5) Comprensorio Mistica - Tor Tre Teste - Casa Calda

- Realizzazione del Parco di 75 ettari nell'area della Tenuta di Mistica previsto dalla convenzione del 2005 tra Comune di Roma e proprietà dell'area a seguito della concessione a costruire un centro commerciale, ad oggi realizzato solo parzialmente. In particolare necessitano di tutela il Lago di Mistica, il vicino Fosso di Tor Tre Teste e l'area attraversata dall'Acquedotto Alessandrino e dal percorso della Via Francigena del Sud. Il lago e il fosso costituiscono nel loro insieme un'area umida di grande valore, nella quale sono stati identificate circa 100 specie di avifauna, che impreziosisce un paesaggio di campagna romana ancora in gran parte intatto e ricco di valori storico-archeologici, ma a rischio di degrado se non adeguatamente tutelato.

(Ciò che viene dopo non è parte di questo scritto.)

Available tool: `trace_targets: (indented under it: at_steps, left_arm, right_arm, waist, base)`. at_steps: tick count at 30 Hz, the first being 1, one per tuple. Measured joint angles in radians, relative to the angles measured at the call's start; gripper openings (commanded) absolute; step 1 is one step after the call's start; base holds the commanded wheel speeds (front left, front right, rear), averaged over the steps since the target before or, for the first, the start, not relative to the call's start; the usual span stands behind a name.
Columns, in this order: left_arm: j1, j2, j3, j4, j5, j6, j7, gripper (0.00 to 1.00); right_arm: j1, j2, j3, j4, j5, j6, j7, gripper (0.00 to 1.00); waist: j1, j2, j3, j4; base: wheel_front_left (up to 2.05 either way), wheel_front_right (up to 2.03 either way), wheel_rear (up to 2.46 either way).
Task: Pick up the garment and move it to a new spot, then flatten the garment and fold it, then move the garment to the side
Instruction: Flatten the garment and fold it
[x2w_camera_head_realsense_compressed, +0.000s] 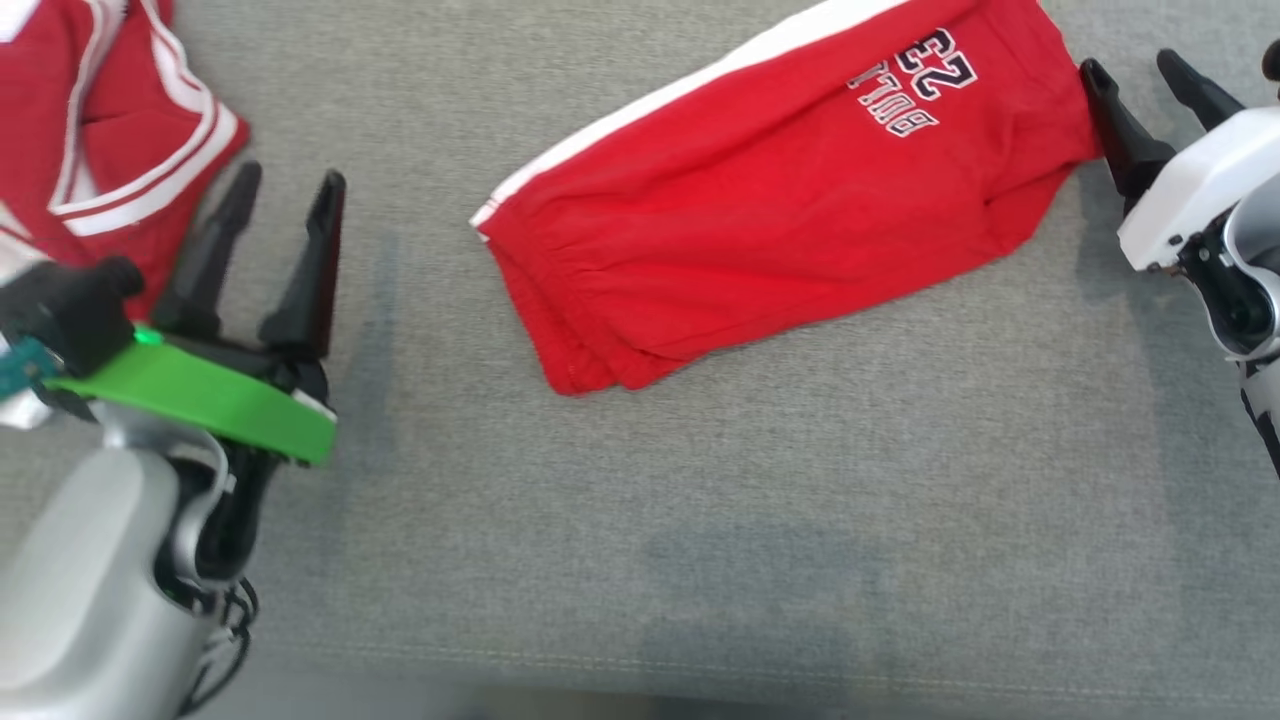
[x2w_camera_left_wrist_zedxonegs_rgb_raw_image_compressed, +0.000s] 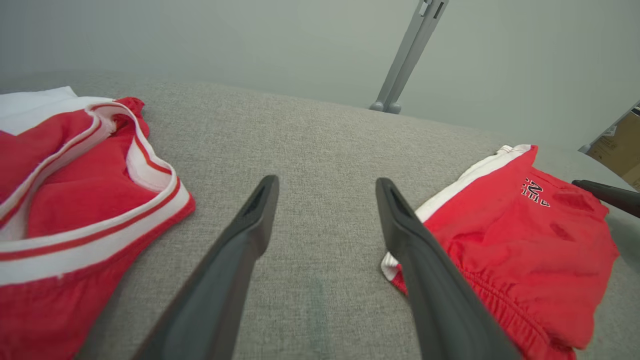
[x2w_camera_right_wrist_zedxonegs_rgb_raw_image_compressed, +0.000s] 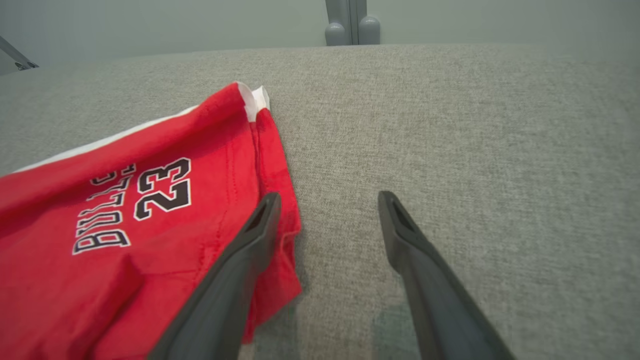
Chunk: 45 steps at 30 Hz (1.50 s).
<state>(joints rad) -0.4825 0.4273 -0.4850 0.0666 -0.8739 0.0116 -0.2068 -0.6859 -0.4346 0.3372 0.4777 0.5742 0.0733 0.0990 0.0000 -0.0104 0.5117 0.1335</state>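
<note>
- On the grey cloth surface (x2w_camera_head_realsense_compressed: 700, 500), right of middle in the head view: the red shorts (x2w_camera_head_realsense_compressed: 780, 190), flat and seemingly folded leg over leg.
- Long axis on a slant: elastic waistband (x2w_camera_head_realsense_compressed: 560, 300) toward the robot's left and nearer, printed hem toward its right and farther.
- Just beside the hem end, the right gripper (x2w_camera_head_realsense_compressed: 1130, 63), spread wide and empty; inner finger close to the cloth edge, contact impossible to tell.
- At the lower left, the left gripper (x2w_camera_head_realsense_compressed: 290, 180), equally wide and empty, well apart from the waistband with bare surface between; nearer to a second red-and-white garment (x2w_camera_head_realsense_compressed: 110, 130).
- Nearer arm, by this judgement: the right. Likely left to do: the move to the side, with a grasp somewhere along that slanted axis.
- Right wrist view: "BULLS 23" print (x2w_camera_right_wrist_zedxonegs_rgb_raw_image_compressed: 145, 200) upright and legible, layered hem edges distinct; upside down and small in the head view.
- Left wrist view: waistband gathers close beside one finger, a grey post (x2w_camera_left_wrist_zedxonegs_rgb_raw_image_compressed: 410, 50) beyond the surface.
</note>
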Motion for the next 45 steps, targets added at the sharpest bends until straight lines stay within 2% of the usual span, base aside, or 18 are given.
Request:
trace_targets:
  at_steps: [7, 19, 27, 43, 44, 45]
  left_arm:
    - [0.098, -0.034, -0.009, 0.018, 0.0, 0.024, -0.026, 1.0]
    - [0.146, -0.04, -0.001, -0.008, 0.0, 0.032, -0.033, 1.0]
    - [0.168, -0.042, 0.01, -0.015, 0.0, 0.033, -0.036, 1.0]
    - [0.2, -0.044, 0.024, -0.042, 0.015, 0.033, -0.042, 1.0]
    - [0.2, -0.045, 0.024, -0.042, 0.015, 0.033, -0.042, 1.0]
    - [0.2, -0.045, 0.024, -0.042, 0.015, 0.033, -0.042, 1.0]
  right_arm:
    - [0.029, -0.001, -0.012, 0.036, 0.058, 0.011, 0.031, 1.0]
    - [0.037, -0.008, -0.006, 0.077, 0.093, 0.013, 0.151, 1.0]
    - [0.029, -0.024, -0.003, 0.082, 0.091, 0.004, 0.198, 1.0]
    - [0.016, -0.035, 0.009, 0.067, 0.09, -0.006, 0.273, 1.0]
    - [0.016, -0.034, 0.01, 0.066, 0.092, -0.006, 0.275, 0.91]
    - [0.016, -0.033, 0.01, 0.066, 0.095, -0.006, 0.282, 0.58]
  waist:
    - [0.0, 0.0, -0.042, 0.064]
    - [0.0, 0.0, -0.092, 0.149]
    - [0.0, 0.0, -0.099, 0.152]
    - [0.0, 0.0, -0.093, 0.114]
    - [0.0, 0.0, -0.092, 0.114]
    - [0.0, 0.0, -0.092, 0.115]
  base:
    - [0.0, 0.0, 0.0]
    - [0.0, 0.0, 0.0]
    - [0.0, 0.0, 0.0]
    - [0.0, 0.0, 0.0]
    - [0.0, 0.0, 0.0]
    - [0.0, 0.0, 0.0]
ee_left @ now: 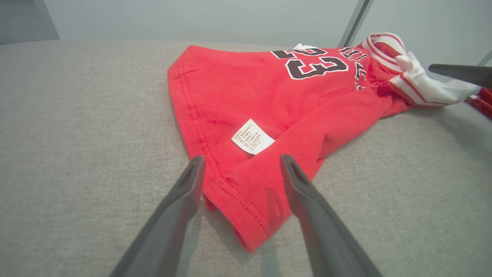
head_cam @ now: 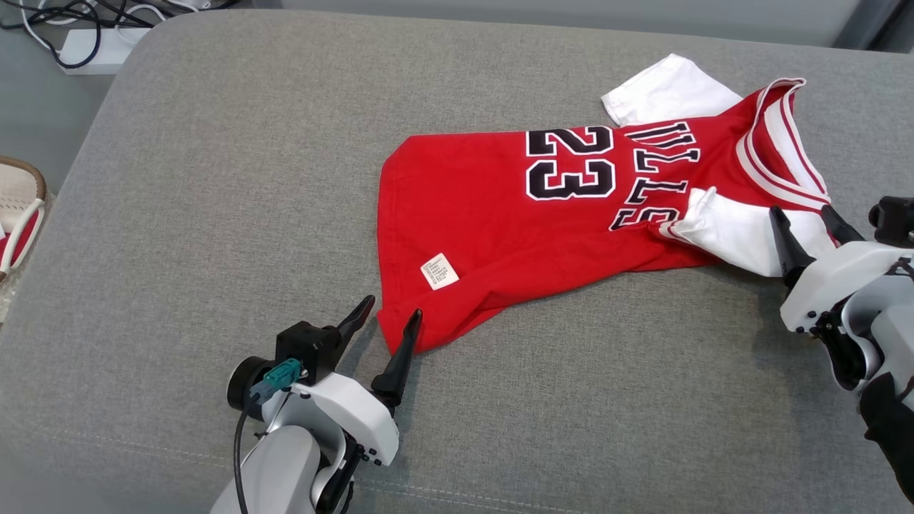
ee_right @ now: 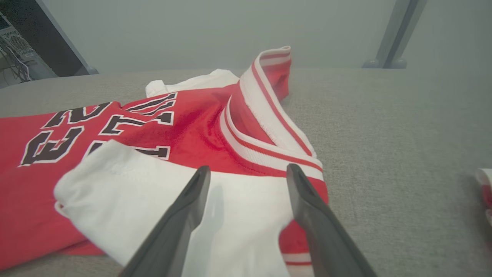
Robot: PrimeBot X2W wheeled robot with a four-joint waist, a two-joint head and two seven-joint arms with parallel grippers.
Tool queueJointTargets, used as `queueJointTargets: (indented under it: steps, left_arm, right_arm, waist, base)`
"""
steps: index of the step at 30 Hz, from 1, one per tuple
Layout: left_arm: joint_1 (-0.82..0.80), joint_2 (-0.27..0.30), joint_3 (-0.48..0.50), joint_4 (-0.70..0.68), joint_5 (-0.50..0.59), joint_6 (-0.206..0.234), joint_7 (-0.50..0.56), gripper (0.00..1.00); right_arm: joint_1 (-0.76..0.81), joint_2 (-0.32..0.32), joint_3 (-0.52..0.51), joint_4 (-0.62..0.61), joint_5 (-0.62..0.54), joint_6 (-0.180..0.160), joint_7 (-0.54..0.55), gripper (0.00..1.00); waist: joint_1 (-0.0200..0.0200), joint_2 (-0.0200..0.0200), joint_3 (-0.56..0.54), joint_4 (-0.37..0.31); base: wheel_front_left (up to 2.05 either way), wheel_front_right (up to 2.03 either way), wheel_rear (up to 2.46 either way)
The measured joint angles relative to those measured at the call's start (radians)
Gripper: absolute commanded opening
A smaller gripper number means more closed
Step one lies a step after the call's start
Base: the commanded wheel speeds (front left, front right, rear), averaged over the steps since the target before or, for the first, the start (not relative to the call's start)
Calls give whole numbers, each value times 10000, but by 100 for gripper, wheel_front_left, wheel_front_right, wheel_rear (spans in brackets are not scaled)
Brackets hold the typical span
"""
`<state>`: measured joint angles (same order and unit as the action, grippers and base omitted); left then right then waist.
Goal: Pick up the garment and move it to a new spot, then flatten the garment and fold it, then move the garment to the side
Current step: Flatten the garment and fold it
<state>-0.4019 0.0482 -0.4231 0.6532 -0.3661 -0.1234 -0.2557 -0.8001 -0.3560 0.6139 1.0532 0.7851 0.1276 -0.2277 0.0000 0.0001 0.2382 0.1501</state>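
Cables (head_cam: 64, 21) and a white power strip (head_cam: 96, 50) lie on the floor far ahead and left of the left gripper (head_cam: 393, 306), off the grey cushion (head_cam: 235, 178). A beige-and-red thing like a shoe (head_cam: 18, 214) sits past the cushion's left edge, and a scrap of red-and-white cloth (ee_right: 485, 188) shows far to the right gripper's (head_cam: 800, 210) right. All of these are well apart from the garment (head_cam: 500, 207), a red jersey numbered 23 that lies rumpled between the two grippers. The left gripper's jaws are spread wide and straddle the near hem corner without gripping it. A white care label (ee_left: 252, 136) lies just ahead of its tips. The right gripper is equally wide, empty, its fingers over the folded white sleeve (ee_right: 153, 200) with the striped collar (ee_right: 269, 115) just ahead. Whether its tips touch the cloth I cannot tell. Bare cushion stretches wide to the left gripper's left, between the two grippers on the near side, and to the right gripper's right.
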Motion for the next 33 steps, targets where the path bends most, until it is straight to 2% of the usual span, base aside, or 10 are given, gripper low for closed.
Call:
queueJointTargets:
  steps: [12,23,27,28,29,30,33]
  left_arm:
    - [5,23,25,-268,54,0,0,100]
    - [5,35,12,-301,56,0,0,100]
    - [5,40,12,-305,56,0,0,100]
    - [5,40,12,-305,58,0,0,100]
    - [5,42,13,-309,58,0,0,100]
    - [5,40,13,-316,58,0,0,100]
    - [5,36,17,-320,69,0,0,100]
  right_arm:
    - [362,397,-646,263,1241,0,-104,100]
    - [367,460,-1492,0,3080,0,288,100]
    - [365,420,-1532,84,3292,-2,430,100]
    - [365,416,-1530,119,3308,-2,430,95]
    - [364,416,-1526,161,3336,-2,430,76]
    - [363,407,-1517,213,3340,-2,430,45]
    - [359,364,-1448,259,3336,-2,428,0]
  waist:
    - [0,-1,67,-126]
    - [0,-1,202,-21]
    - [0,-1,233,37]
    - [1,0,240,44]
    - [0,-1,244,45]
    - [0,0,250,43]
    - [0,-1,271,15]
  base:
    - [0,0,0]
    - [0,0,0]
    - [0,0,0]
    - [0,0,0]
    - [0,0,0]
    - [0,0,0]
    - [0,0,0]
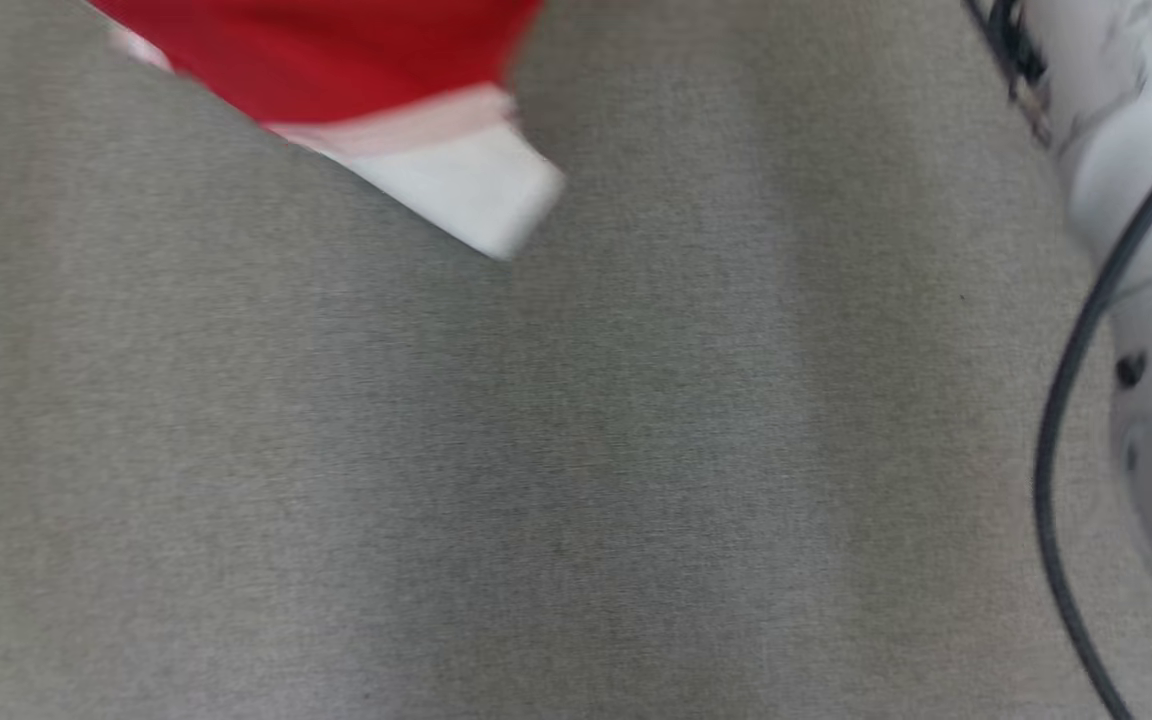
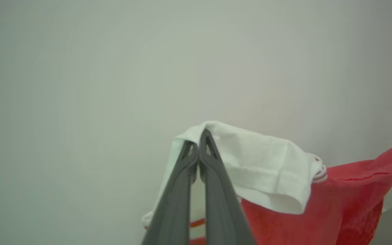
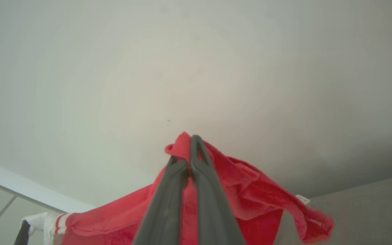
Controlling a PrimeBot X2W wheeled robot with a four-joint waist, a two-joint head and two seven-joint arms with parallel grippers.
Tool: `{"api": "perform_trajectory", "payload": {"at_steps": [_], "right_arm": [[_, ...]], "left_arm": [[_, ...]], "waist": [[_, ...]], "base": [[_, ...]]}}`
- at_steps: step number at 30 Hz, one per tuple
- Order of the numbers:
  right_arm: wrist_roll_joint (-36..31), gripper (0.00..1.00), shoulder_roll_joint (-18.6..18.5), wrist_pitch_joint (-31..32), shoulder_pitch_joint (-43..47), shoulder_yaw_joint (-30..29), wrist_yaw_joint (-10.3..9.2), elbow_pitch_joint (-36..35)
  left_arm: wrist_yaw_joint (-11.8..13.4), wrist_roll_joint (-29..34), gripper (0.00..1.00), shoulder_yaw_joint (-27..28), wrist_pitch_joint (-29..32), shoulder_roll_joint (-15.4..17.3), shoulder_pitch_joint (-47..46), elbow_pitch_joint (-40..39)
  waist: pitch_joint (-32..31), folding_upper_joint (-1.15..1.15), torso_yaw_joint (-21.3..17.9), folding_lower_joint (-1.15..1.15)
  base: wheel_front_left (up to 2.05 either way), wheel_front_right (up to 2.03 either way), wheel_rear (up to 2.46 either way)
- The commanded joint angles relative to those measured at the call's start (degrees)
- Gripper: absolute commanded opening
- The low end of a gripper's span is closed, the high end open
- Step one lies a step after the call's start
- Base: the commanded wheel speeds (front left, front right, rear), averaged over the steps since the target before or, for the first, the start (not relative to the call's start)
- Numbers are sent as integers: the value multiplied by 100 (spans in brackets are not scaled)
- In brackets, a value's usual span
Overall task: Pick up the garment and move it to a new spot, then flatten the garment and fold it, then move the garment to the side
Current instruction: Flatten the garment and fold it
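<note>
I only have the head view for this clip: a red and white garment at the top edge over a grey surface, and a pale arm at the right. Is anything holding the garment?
Observer: Yes. In the left wrist view the left gripper is shut on the white sleeve of the garment.
Operator: And the other arm?
Observer: The right wrist view shows the right gripper shut on a bunched red part of it.
Operator: Is the cloth lying flat anywhere?
Observer: Not in the wrist views. There it hangs lifted in front of a pale wall, red cloth stretching sideways from each gripper.
</note>
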Motion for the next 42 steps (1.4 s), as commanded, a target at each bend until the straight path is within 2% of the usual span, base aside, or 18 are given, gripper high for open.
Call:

- Tutela del Parco di Casa Calda, dopo la riappropriazione da parte del Capitolo di Santa Maria Maggiore degli 8 ettari di Parco che erano stati espropriati dal Comune di Roma e con la sempre presente minaccia di progetti edilizi.

- Tutela del Parco di Tor Tre Teste da progetti incompatibili con i suoi valori naturalistici, come quello di un impianto sportivo bloccato nel 2017, anche grazie all'opera del WWF, nella zona della "vallata", dove poche settimane fa, grazie alla preservata biodiversitá dell'area, è stato possibile ascoltare il verso dell'assiolo. Nel Parco di Tor Tre Teste è meritevole di attenzione anche il piccolo Lago Palatucci, dove nel tempo sono state avvistate interessanti specie di avifauna e di odonati.


6) Il "Pratone" di Torre Spaccata

Quest'area di circa 50 ettari situata nei pressi del Parco di Centocelle è caratterizzata da importanti valori naturalistici e culturali non adeguatamente tutelati.